DATASET EXTRACT:

────────────────────────────────────────

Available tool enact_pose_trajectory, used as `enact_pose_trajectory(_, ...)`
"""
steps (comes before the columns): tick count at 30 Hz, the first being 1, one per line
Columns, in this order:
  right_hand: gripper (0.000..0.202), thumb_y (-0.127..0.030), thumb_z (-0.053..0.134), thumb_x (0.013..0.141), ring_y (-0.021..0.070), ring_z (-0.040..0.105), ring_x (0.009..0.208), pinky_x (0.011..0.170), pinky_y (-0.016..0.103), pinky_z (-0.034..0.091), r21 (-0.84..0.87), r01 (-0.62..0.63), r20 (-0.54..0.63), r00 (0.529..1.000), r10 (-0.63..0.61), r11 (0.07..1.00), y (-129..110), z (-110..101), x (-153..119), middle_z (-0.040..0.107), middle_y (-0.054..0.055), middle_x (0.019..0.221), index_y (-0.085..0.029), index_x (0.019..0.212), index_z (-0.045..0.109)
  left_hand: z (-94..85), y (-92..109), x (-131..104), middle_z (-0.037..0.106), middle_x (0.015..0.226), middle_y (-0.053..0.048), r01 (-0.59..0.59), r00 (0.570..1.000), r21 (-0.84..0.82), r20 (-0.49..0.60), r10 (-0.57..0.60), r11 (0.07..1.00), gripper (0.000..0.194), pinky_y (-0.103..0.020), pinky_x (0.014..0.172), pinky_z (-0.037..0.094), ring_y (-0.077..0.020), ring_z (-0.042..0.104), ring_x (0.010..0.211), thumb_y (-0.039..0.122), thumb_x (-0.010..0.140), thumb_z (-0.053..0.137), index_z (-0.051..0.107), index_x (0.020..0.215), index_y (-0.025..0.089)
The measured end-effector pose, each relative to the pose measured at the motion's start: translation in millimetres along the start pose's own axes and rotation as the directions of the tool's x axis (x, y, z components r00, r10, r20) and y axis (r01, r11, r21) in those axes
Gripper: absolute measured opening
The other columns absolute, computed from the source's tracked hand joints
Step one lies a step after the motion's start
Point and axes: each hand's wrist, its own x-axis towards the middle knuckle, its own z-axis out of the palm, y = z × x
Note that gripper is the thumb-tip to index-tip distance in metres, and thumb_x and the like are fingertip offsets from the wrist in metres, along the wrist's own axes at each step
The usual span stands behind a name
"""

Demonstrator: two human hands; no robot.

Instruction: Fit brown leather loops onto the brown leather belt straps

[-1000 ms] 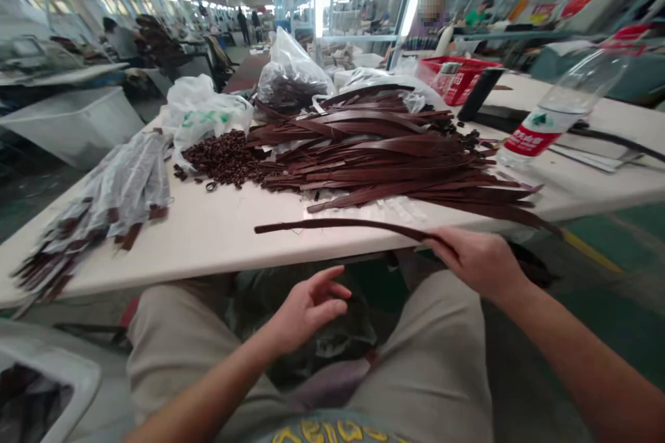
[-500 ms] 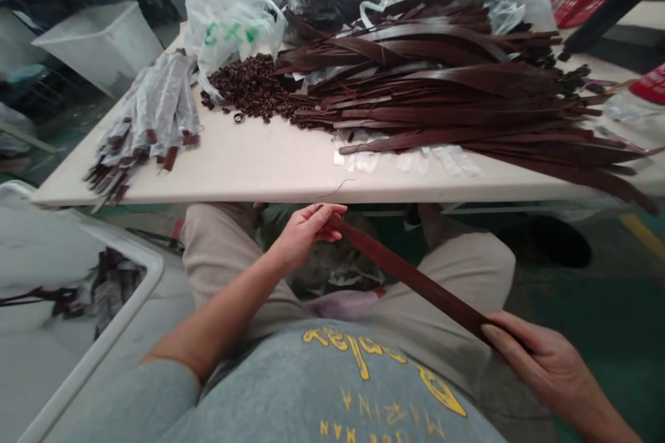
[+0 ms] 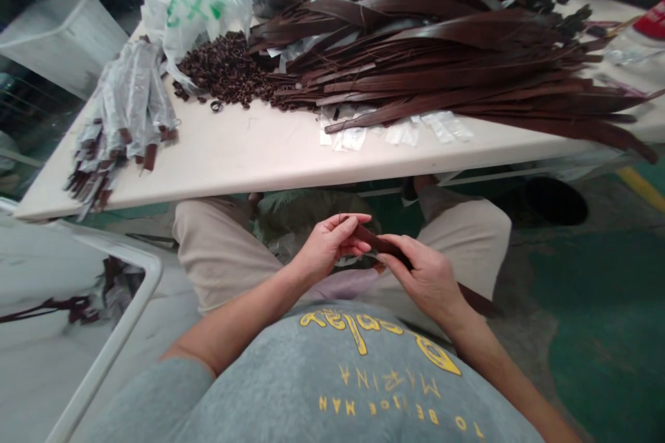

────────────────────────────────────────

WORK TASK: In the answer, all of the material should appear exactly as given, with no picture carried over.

RESPONSE BOX:
Available tool enact_pose_trajectory, used as `enact_pose_trajectory(_, ...)`
"""
steps (comes before the columns): tick count at 30 Hz, the first being 1, one per line
Columns, in this order:
  right_hand: gripper (0.000..0.202), thumb_y (-0.127..0.030), thumb_z (-0.053..0.134), thumb_x (0.013..0.141), ring_y (-0.021..0.070), ring_z (-0.040..0.105), ring_x (0.009..0.208), pinky_x (0.011..0.170), pinky_y (-0.016..0.103), pinky_z (-0.034..0.091), r21 (-0.84..0.87), r01 (-0.62..0.63), r20 (-0.54..0.63), r00 (0.529..1.000), r10 (-0.63..0.61), r11 (0.07..1.00), y (-129..110), z (-110..101), x (-153..119), middle_z (-0.040..0.107), middle_y (-0.054..0.055), middle_x (0.019..0.221), index_y (-0.085..0.029), index_x (0.019..0.212), index_z (-0.045..0.109)
  left_hand: z (-94..85), y (-92..109), x (-131..104), middle_z (-0.037..0.106), middle_x (0.015..0.226), middle_y (-0.053..0.048), r01 (-0.59..0.59), r00 (0.570..1.000), r21 (-0.84..0.82), r20 (-0.49..0.60), r10 (-0.57..0.60), r11 (0.07..1.00), gripper (0.000..0.194), pinky_y (-0.103..0.020), pinky_x (0.014..0.172), pinky_z (-0.037..0.094), ring_y (-0.077..0.020), ring_z (-0.042..0.104), ring_x (0.010..0.211), thumb_y (-0.039..0.122), thumb_x (-0.010..0.140), thumb_z (-0.053..0.137), index_z (-0.051..0.107), index_x (0.020..0.215), index_y (-0.025..0.089)
The measured end-effector pose, each relative to the pose measured at the motion's start: translation in millimetres along the start pose's own axes and rotation as the directions of the tool's x axis (x, y, z components r00, r10, r20) and y axis (r01, r11, r21) in those axes
Gripper: absolute measured opening
The other columns absolute, computed from the source's tracked hand joints
Step one lies a step after the motion's start
Point and axes: each hand's wrist, its own x-axis towards the middle knuckle, its own z-axis out of the palm, y = z × x
Note that gripper is the thumb-tip to index-tip distance in metres, and thumb_x and the like are fingertip offsets from the wrist in metres, along the wrist's own axes at each step
The usual span stands behind a name
"""

Demonstrator: two human hands; no robot.

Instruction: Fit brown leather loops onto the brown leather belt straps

[-1000 ms] 
[-500 ms] 
[+0 ms] 

The answer requires no additions.